Practical Strategies to Stay on Track
Build a Side-Effect Toolkit Early
Don’t wait until nausea hits to develop a plan. From day one, eat smaller portions, prioritize protein, stay hydrated, and keep bland snacks (crackers, toast) available. Talk to your provider about anti-nausea options if symptoms are disrupting daily life.
Set Non-Scale Goals
Track measurements, energy levels, sleep quality, lab values (A1C, blood pressure, cholesterol), and how your clothes fit. Weight is only one metric—and often not the most meaningful one.
Plan for the Financial Long Haul
If you’re using insurance, understand your plan’s formulary and prior authorization requirements.
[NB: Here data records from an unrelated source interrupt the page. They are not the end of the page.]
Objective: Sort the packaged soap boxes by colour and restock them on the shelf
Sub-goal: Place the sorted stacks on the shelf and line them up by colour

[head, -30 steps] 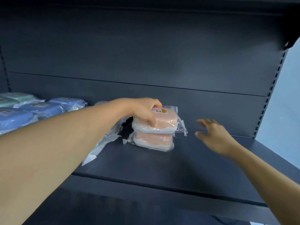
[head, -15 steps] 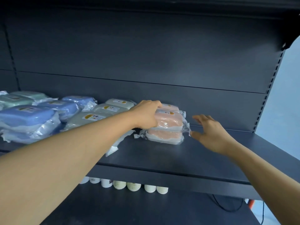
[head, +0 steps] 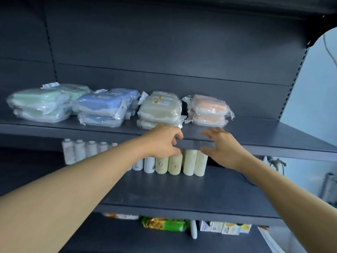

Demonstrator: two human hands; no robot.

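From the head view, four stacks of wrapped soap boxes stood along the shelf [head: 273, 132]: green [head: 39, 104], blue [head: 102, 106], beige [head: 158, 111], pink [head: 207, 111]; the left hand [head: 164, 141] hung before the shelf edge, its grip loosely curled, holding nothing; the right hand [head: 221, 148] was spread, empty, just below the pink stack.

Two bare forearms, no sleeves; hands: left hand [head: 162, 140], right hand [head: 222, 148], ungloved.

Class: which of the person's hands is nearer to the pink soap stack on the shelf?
The right hand. It hovers just below the pink stack, at the shelf's front edge. The left hand is further left, below the beige stack.
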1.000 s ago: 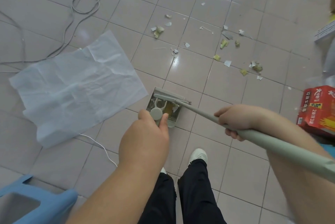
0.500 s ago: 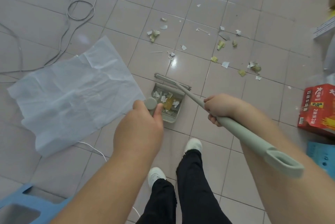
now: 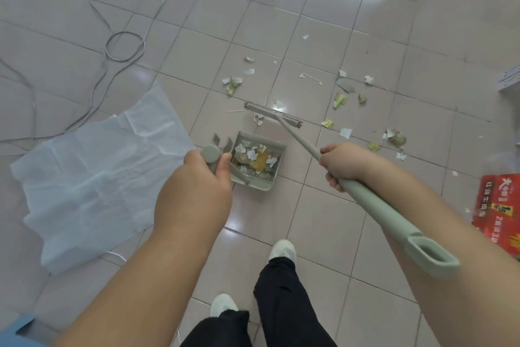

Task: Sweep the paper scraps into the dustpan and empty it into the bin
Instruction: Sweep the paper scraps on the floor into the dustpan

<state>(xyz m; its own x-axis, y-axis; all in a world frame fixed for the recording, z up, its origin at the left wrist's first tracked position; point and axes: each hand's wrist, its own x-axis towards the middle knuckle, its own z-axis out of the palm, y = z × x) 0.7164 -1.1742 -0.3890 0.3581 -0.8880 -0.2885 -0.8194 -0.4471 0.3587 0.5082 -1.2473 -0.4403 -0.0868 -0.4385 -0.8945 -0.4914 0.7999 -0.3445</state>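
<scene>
Left hand [image 3: 194, 192] fingers curl round the grey-green plastic dustpan [image 3: 257, 161] handle (torn paper scraps [image 3: 253, 156] inside); right hand [image 3: 347, 164] grips the matching broom [image 3: 298, 135], its flat head just beyond the dustpan.

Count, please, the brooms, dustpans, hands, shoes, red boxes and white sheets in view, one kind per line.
Broom: 1
Dustpan: 1
Hands: 2, left hand and right hand
White shoes: 2
Red box: 1
White sheet: 1
Total: 8
</scene>
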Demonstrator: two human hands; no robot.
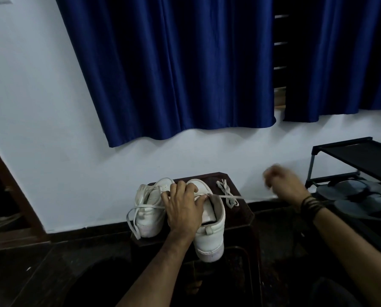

Know when your plan year resets and whether your coverage could change. If you’re paying out of pocket, explore compounded options that fit a sustainable monthly budget.
Don’t Skip Appointments
Regular check-ins with your provider help catch issues early. If side effects are becoming intolerable, your provider can adjust your dose, switch medications, or add supportive treatments. Going silent and quitting is the worst-case scenario.
The Bottom Line
The 50% dropout rate isn’t evidence that GLP-1s don’t work. They work remarkably well. It’s evidence that the healthcare system hasn’t yet solved for access, affordability, and long-term support. As costs come down through compounding, generic competition (Canadian generic semaglutide launches in 2026), and eventual U.S. generics, adherence should improve.
In the meantime, the best thing you can do is plan for the long term from day one. This isn’t a quick fix—it’s a treatment for a chronic condition. Treat it that way, and you’re far more likely to be in the half that stays.